**Your task:**
Copy, from the material below, each line that contains the word "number".

**Data supplied:**
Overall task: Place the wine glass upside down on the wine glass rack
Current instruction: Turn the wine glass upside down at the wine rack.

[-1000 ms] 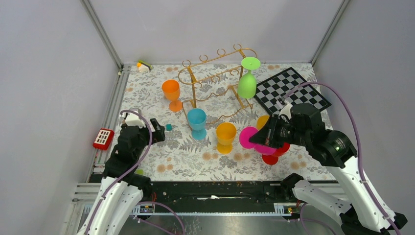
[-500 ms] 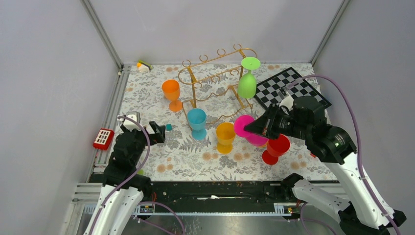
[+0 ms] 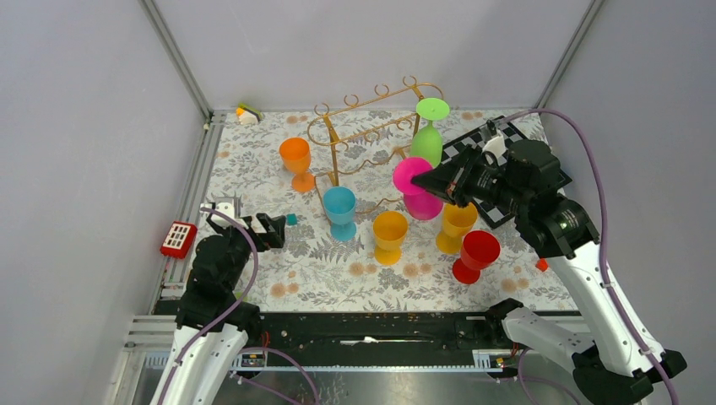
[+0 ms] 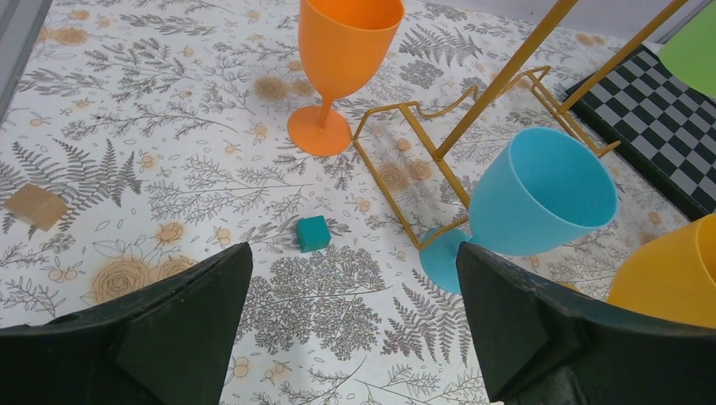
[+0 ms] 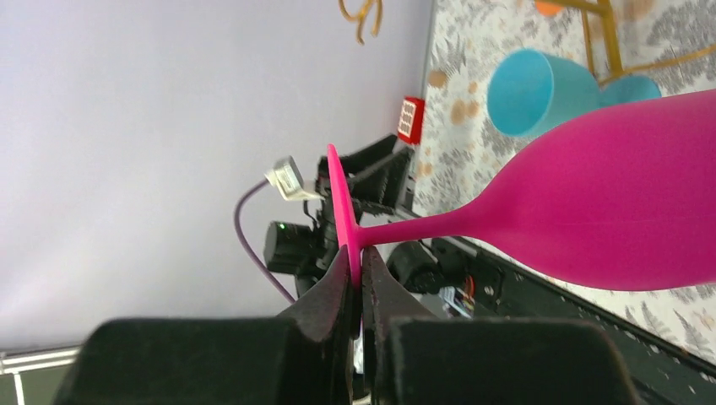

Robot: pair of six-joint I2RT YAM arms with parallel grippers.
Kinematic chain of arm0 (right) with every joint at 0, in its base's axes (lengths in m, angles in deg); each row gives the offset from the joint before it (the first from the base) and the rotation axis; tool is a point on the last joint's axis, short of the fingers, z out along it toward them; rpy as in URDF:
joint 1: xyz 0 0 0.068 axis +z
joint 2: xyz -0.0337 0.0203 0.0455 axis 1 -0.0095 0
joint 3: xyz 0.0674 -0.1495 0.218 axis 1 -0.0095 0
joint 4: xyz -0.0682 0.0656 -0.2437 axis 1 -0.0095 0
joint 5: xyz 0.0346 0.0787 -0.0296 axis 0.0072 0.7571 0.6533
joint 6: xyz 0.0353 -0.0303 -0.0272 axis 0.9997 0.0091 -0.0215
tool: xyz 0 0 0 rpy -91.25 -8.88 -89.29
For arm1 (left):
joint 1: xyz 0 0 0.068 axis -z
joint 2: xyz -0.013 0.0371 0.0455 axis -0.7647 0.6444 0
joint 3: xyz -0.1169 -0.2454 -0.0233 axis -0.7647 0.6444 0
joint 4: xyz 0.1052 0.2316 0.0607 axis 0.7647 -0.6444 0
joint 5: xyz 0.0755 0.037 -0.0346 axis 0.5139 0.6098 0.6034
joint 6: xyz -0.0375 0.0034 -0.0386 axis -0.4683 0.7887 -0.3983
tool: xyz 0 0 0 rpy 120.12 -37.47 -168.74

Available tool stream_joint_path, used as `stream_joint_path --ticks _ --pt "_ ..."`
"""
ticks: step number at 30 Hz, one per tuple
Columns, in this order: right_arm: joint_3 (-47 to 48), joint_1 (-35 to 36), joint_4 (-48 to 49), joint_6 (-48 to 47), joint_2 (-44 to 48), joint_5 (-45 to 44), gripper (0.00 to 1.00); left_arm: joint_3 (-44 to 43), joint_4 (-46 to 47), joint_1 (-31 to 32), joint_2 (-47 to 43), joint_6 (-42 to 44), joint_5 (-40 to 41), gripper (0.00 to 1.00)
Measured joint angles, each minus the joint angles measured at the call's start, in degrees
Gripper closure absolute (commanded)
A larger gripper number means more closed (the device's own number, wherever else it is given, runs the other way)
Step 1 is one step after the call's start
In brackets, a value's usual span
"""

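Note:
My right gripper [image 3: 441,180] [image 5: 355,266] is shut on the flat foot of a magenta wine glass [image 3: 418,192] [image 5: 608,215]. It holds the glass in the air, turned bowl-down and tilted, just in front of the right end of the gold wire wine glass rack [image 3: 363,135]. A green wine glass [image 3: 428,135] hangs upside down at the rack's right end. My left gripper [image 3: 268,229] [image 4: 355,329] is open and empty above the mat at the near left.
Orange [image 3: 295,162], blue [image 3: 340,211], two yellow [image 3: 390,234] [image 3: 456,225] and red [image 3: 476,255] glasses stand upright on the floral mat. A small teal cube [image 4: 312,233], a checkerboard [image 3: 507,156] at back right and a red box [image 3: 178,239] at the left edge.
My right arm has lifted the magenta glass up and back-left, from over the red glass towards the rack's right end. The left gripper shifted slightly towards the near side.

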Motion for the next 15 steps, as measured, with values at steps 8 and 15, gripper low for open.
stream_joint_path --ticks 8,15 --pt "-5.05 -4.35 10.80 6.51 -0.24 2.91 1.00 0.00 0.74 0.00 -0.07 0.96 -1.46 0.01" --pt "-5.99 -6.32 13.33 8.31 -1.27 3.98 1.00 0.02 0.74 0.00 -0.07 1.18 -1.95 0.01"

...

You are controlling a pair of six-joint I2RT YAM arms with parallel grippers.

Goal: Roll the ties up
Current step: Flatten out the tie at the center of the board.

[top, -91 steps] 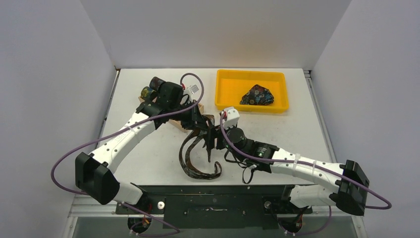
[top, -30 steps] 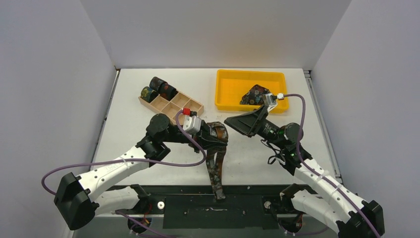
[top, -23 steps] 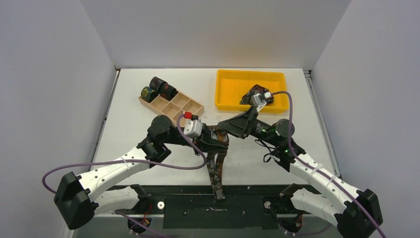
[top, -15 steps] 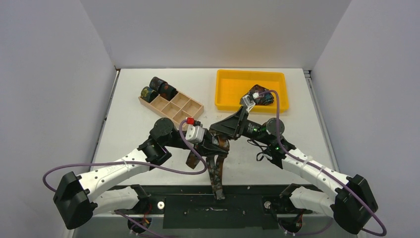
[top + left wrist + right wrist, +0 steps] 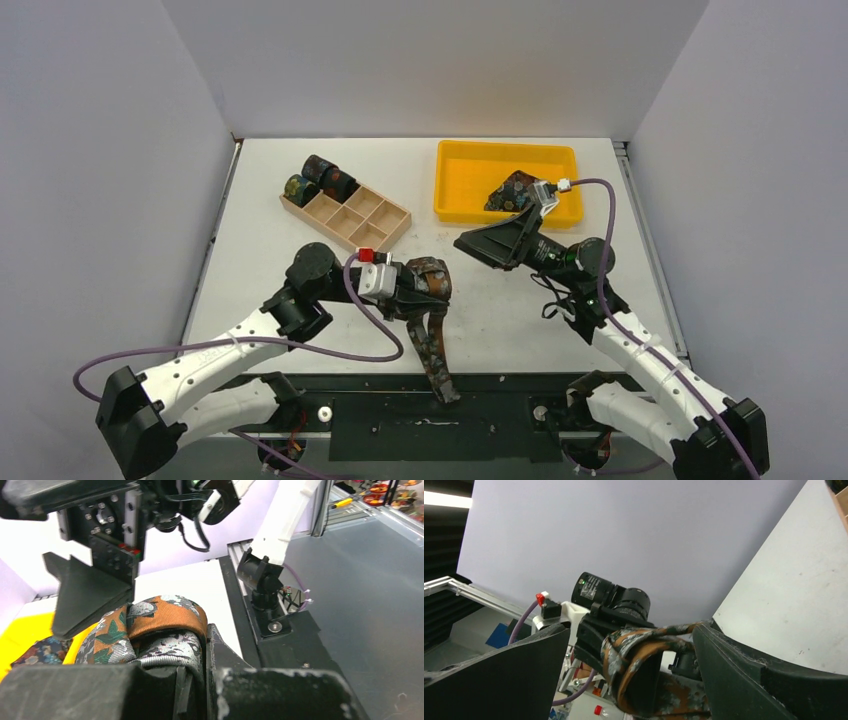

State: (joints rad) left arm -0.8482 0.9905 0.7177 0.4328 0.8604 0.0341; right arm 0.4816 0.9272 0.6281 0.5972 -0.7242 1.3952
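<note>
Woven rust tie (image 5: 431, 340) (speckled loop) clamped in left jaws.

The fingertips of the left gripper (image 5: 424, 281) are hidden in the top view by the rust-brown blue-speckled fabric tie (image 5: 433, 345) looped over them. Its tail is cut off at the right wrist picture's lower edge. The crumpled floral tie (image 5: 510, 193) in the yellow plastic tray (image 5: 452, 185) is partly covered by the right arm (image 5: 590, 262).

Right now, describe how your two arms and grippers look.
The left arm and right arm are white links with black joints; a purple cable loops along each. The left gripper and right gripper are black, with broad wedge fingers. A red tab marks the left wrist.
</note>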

**Answer section:**
ticks: step number at 30 Hz, one per tuple
A larger gripper number means more closed (the device's own number, wherever else it is given, runs the other way)

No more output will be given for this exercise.